In the second place – and this is the novel’s greatest irony – once Jacinto comes to love the countryside he immediately wants to “improve” it, especially after he has seen Ze’s well-maintained estate. And this of course means modernising it. In one of the novel’s punchlines, he even has a telephone installed in his country residence. For those with eyes to see, it is clear that Eca de Queiroz is implying the rural idyll will itself be taken over by modernity in due course, and is therefore something of an ephemeral daydream.
Interestingly, the sophisticated, cosmopolitan anti-clerical Eca de Queiroz holds back on his anti-church sentiments. Of course in Paris there is the spectacle of the upper classes reducing religious observance to a fashion statement. Madame Oriel, Jacinto’s sometime mistress, celebrates Lent in style by wearing an elaborate head-dress and gown. Ze describes “this supreme creation of the luxuries of Lent. It was truly marvellous. Over the velvet, in the shades of the curly feathers, in the priceless lace fixed with a gold pin, and made of the finest jet, nestled a perfect little crown of thorns!.... Madame Oriel, with a movement and a smile that seemed to spread more aroma and light about her, set off for the Madeleine.” (Chapter 3). Thus does the churchgoer mortify her flesh. Yet when it comes to the Portuguese peasants, the author might see their religion as retrograde, but he does not mock it. Indeed in this novel he spends more time ridiculing the various intellectual substitutes for religion pursued by the urban elite. None of them, of course, are designed to challenge their own privileged position.
Mind you, within the leisured classes there is a little flirting with what would later become known as “radical chic”. At a fashionable dinner party in Paris, there is an upper-crust anarchist who says he wishes a bishop or a general were at the party so that he could throw a bomb at them. Ze comments: “And while I considered him in shocked surprise, he, drinking huge gulps of Chateau-Yquem, declared that nowadays the only sensation left which was really a fine one, would be to annihilate Civilization. Neither science nor art, nor money, nor love could any longer give real and intensive pleasure to our satiated souls. All the pleasure to be got out of creating was already outworn. The only pleasure left was the divine pleasure of destruction.” (Chapter 4).
Ah me! This was less than two decades before the First World War gave the anarchist his dearest wish.

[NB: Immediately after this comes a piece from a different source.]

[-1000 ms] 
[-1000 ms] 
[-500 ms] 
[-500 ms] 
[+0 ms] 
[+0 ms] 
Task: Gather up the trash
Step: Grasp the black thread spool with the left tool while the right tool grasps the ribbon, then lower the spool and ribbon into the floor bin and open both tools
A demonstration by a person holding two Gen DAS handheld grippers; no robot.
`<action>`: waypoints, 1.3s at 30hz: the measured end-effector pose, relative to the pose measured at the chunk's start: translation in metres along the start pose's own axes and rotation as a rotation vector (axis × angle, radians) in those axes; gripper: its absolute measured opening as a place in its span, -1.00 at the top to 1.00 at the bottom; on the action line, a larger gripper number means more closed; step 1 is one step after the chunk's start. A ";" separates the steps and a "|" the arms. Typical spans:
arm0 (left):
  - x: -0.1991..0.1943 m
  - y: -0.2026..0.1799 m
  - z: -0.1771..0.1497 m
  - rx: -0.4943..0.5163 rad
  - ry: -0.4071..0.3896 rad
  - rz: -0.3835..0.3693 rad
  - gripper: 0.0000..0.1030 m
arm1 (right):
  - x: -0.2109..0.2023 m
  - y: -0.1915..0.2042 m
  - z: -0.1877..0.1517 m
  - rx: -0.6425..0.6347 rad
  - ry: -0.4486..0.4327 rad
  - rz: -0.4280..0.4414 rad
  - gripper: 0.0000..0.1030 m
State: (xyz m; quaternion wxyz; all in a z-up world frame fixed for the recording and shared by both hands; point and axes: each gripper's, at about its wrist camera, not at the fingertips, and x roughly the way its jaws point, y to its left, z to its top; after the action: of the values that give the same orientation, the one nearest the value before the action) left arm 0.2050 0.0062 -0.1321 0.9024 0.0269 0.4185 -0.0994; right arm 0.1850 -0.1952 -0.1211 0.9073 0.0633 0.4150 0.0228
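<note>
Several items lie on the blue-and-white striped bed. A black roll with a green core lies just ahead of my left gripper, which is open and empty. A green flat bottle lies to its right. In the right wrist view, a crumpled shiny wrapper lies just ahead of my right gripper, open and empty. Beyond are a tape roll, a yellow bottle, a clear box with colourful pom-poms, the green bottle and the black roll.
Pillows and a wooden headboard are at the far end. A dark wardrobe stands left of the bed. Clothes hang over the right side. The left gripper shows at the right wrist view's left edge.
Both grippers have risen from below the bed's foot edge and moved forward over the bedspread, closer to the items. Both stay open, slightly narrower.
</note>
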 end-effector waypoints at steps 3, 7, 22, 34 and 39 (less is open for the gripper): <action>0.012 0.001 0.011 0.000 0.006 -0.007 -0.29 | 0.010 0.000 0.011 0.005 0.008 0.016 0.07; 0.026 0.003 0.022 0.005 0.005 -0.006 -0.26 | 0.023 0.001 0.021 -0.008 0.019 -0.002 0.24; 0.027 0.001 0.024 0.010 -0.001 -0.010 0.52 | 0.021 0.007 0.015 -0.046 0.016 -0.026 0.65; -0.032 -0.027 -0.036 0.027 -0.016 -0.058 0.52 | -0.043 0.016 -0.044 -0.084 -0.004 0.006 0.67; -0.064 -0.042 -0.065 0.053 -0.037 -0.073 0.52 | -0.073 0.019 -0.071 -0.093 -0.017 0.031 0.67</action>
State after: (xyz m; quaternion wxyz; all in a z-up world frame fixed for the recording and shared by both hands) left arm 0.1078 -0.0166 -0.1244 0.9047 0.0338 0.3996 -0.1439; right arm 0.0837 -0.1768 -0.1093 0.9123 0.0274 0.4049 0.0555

Very sad footnote: In Chapter 9 of The City and the Mountains, the narrator advises Jacinto on how to run his estate and what trees he should plant. He says “The tree that grows fastest is the Eucalyptus, the ridiculous and ugly Eucalyptus. In six years you could have the whole of Tormes hidden in Eucalyptus.” Through the nineteenth and twentieth centuries, Portugal planted whole forests of the exotic Australian Eucalyptus, because the trees not only grew quickly but were an excellent cash crop in the making of paper and pulp. Also they burnt well and were used for kindling by generations of peasants. Alas, the Eucalyptus became a monster, being so easily combustible. In 2017, Portugal was swept by huge forest fires which wiped out about a third of the country’s foliage. Portuguese blamed the Eucalyptus and lamented its displacement of the indigenous oak. In the long run, Ze’s advice was bad advice.